### What the task requires
What lines in the listing include "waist"? Return a copy of each.
BEGIN Records provided
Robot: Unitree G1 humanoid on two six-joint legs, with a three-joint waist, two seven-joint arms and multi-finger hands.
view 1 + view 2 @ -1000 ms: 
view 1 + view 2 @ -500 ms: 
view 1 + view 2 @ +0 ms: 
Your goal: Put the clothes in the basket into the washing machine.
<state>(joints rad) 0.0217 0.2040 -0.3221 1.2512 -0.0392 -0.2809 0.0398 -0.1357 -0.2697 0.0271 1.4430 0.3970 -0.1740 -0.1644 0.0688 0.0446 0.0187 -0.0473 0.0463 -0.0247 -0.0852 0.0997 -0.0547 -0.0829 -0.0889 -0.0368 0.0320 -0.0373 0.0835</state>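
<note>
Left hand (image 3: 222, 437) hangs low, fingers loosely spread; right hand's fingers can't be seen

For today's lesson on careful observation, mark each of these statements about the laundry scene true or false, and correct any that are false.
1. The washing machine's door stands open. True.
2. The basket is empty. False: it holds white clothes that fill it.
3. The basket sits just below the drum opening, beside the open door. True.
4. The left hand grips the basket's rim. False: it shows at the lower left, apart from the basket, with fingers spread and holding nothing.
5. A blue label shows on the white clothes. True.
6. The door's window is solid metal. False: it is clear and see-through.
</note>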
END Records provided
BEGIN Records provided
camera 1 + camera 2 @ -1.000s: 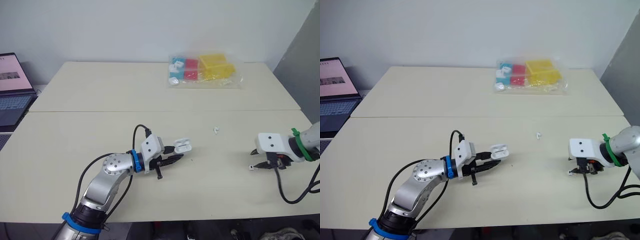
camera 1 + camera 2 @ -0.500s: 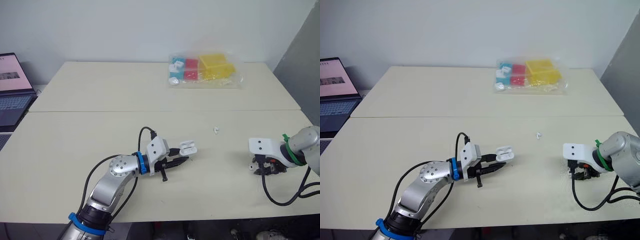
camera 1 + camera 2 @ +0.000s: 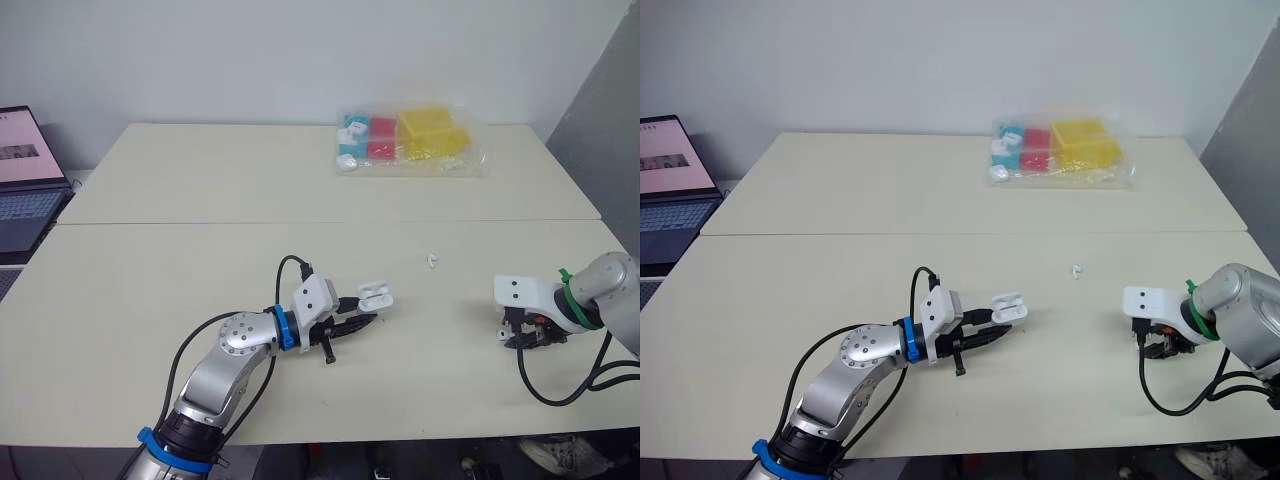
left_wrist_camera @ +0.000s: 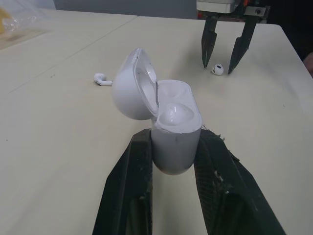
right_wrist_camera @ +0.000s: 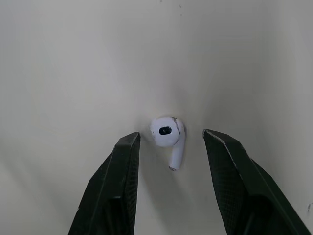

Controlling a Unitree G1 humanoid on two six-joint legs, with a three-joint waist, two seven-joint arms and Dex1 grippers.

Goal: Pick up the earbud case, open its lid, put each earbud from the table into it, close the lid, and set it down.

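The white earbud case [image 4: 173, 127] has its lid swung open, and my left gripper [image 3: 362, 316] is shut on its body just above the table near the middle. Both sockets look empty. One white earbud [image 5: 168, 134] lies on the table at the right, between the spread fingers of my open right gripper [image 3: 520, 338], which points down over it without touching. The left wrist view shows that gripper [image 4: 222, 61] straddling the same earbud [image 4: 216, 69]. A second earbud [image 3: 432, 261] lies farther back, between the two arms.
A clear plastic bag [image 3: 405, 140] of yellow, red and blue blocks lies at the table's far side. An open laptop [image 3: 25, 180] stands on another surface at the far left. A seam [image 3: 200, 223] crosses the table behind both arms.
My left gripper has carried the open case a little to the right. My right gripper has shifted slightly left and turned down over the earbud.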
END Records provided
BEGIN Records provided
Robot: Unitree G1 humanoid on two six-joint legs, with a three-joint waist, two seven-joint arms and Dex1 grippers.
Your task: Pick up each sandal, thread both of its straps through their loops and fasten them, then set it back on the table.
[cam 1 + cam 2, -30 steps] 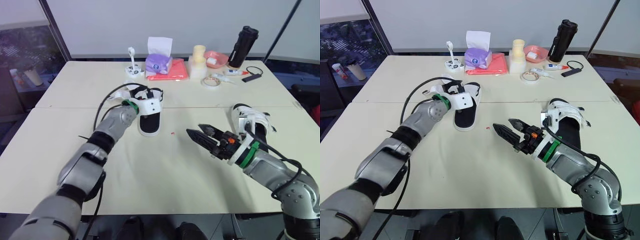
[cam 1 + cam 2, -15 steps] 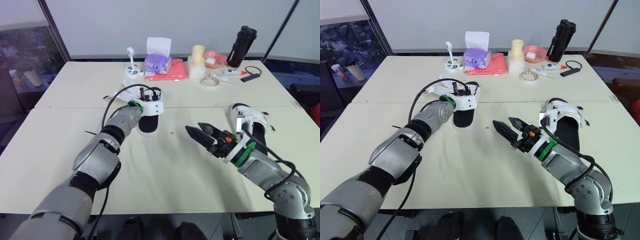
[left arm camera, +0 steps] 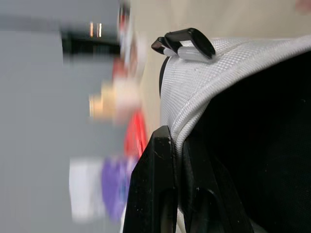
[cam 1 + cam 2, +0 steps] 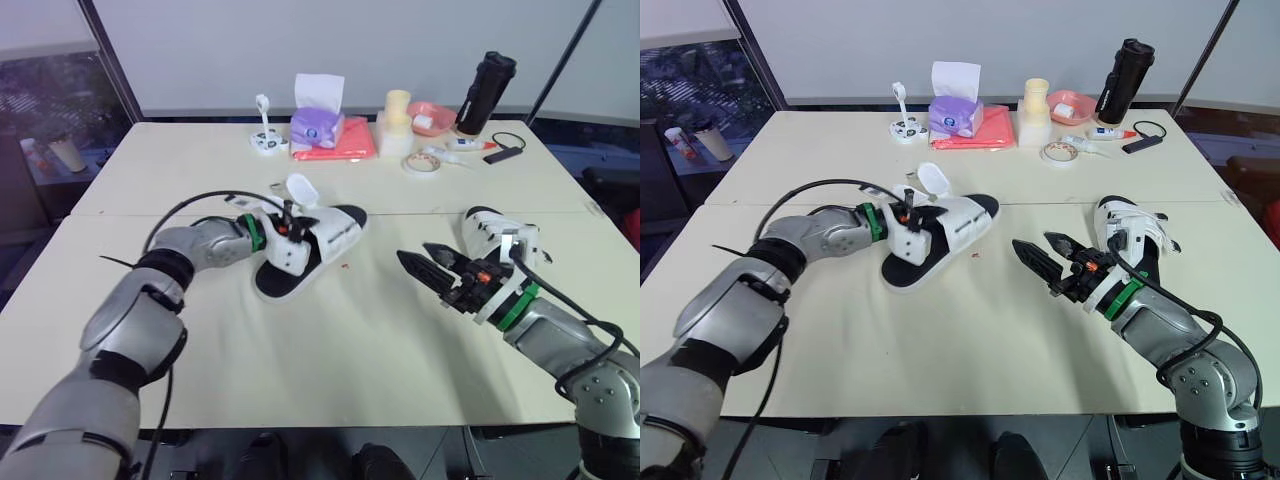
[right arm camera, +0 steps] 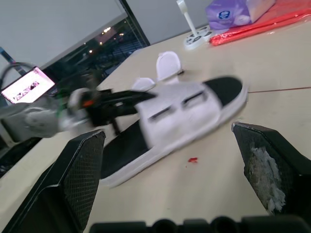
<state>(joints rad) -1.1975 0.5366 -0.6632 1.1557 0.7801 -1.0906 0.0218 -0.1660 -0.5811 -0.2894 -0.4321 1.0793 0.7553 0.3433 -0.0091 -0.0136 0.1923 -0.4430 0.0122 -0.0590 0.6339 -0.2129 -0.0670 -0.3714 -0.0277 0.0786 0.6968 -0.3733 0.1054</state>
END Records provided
### Solved problem
Robot: Unitree G1 humanoid on two six-joint legs, with a three-joint waist, two seven-joint arms and multi-finger hands.
Controlling a Unitree G1 humanoid on two six-joint legs, with a three-joint waist, two seven-joint arms and Dex1 grippers.
Robot: Unitree G1 humanoid on two six-joint legs, with a three-joint waist, two seven-joint arms and Dex1 grippers.

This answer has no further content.